3.4. MAPK Signaling Pathway and Immunity

Tumor cells downregulate immune cells in the tumor microenvironment to obtain tumor-promoting activity. MAPK is a central molecule of signal transduction regulating cell function. P38a MAPK participates in inflammation. It can produce proinflammatory cytokines [58], and acute inflammation can lead to cancer [59]. In the inflammatory microenvironment of OSCC, p38 αMAPK produces proinflammatory cytokines TNF-α, IL-1B, and IL-6, and plays a role in cancer progression [60]. Around MAPK-mutated HNSCC tumor cells, there exists a tumor microenvironment with high CD8+ T-cell inflammatory immunoreactivity, resulting in an increased endogenous lytic activity. These differences are evident in OSCC, suggesting that the ability of MAPK pathway mutation to predict disease in OSCC may be stronger than that of TMB. Pan pathway immune profiling studies revealed that MAPK-mutant tumors are the only “CD8+ T-cell inflammatory” tumors with an inherently hyperimmune responsive and structurally cytolytic tumor microenvironment.
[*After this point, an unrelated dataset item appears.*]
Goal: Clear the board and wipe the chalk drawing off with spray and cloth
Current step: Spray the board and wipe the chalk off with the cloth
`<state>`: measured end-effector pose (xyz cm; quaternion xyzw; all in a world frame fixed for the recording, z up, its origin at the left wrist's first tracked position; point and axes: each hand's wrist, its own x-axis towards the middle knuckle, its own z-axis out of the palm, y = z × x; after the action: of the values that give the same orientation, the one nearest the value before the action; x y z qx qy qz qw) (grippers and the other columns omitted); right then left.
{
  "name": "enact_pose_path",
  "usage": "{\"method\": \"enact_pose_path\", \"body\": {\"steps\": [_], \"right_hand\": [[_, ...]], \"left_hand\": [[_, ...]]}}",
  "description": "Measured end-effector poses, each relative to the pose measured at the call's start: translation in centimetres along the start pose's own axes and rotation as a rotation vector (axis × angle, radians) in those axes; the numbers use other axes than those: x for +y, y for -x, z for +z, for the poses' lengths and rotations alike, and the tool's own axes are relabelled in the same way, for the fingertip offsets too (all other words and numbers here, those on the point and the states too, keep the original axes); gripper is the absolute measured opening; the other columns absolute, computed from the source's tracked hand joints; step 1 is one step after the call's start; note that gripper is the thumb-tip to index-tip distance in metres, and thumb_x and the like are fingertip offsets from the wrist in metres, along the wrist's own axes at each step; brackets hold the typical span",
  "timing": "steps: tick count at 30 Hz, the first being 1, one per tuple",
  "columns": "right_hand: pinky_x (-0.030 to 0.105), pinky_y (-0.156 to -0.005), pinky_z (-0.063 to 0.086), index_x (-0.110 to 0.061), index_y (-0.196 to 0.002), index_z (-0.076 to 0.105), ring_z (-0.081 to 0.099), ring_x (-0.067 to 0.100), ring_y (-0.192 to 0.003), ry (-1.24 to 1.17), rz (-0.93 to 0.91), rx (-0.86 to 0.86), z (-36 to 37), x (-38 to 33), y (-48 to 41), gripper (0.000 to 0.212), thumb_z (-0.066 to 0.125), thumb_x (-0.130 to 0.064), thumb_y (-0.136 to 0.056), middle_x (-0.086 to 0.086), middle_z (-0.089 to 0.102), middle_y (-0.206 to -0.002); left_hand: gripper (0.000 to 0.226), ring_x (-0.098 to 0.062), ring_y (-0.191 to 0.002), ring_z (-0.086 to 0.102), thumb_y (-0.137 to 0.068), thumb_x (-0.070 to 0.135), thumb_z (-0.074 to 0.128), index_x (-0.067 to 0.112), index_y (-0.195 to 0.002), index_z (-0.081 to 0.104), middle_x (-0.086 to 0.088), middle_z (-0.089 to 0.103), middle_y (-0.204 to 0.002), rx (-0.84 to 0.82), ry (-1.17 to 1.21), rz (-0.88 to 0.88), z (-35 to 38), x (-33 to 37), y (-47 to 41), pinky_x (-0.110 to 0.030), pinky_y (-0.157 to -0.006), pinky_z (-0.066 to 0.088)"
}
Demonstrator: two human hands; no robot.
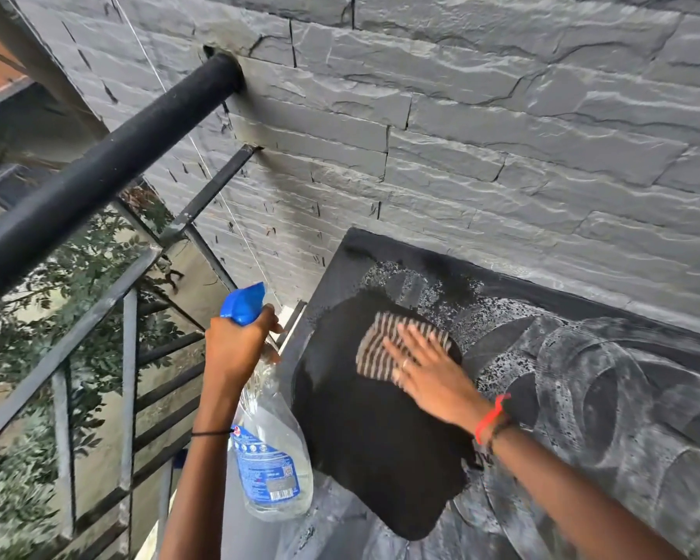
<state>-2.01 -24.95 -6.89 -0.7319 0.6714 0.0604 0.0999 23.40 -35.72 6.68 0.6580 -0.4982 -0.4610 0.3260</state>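
Looking down along a grey stone wall (461, 127), with the chalkboard (607, 398) propped against its foot as the landmark for everything else.

Far left of the board: a thick black handrail (98, 175) running up into the wall, grey metal railing bars (128, 381) below it, green foliage (29, 317) showing through the gaps.

Just left of the board's left edge: left hand (235, 349) clenched around the neck of a clear spray bottle (271, 450), blue trigger head (243, 305) tilted toward the board's upper left corner, bottle body with its blue label hanging down beside the forearm. Thin black band on that wrist.

On the board's left portion: a large patch (380, 438) wiped wet and black, free of chalk. At the top of that patch, a striped brown and cream cloth (376, 349) lying flat against the surface, right hand (429, 373) spread open over it, fingers extended, palm pressing the cloth to the board rather than gripping it. Ring on one finger, red thread (492, 418) and dark band on the wrist.

Above and just right of the cloth: chalk speckled with spray droplets. Across the board's right portion: the chalk drawing (623, 418) in pale smeared curves and loops, unwiped, reaching to the frame edge.
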Motion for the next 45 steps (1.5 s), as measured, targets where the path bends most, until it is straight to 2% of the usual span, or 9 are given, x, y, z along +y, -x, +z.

Immunoreactive MAPK-mutant models of HNSCC show massive in situ recruitment of cell-active or dead in situ CD8+ T cells. Consistent with the CD8+ T inflammatory phenotype, patients with MAPK-mutant OSCC had a 3.3–4.0-times longer survival time than patients with WT receiving anti-PD1/PD-L1 immunotherapy, independent of the tumor mutation burden. The pan-cancer prognosis of patients is consistent. MAPK mutations may recognize the high inflammatory/cytolytic activity of CD8+ T cells in patients with OSCC. p38 inhibitors have shown some success in treating and limiting adverse sequelae of inflammatory diseases and are a potential adjuvant therapy for OSCC [61].
IL-8 is closely related to the MAPK signaling pathway in OSCC. Leong et al. showed that it induces p-p38 MAPK and p-ERK expressions in HNSCC cells and downregulates p-JNK expression. It can increase NF-κB pathway expression in OSCC, suggesting that it may regulate MAPK and NF-κB pathways to regulate inflammatory response [11]. ROS or calcium ions activate p38MAPK, ERK [62], and JNK, which then affect the activation and transcriptional activity of hypoxia-inducible factor (HIF)-1. In addition, ERK leads to ser276p65/rela NF-κB phosphorylation of B, activating this transcription factor [63]. These processes lead to increased expression of some inflammatory genes and cell response to proinflammatory factors, particularly cyclooxygenase-2 [64], CC motif chemokine ligand 2/monocyte chemoattractant protein 1 (MCP-1) [65], CXC motif chemokine ligand (CXCL) 1/growth-related oncogene-α [66], CXCL8/IL-8 [67], and IL-6 [68]. They are inflammatory mediators involved in various tumor processes [69][70]Figure 2 lists some well-studied key molecular pathways.
Figure 2. Interaction between MAPK and nuclear factor-κB signaling. In each cellular system, different connections are established that determine the biological response of the tumor.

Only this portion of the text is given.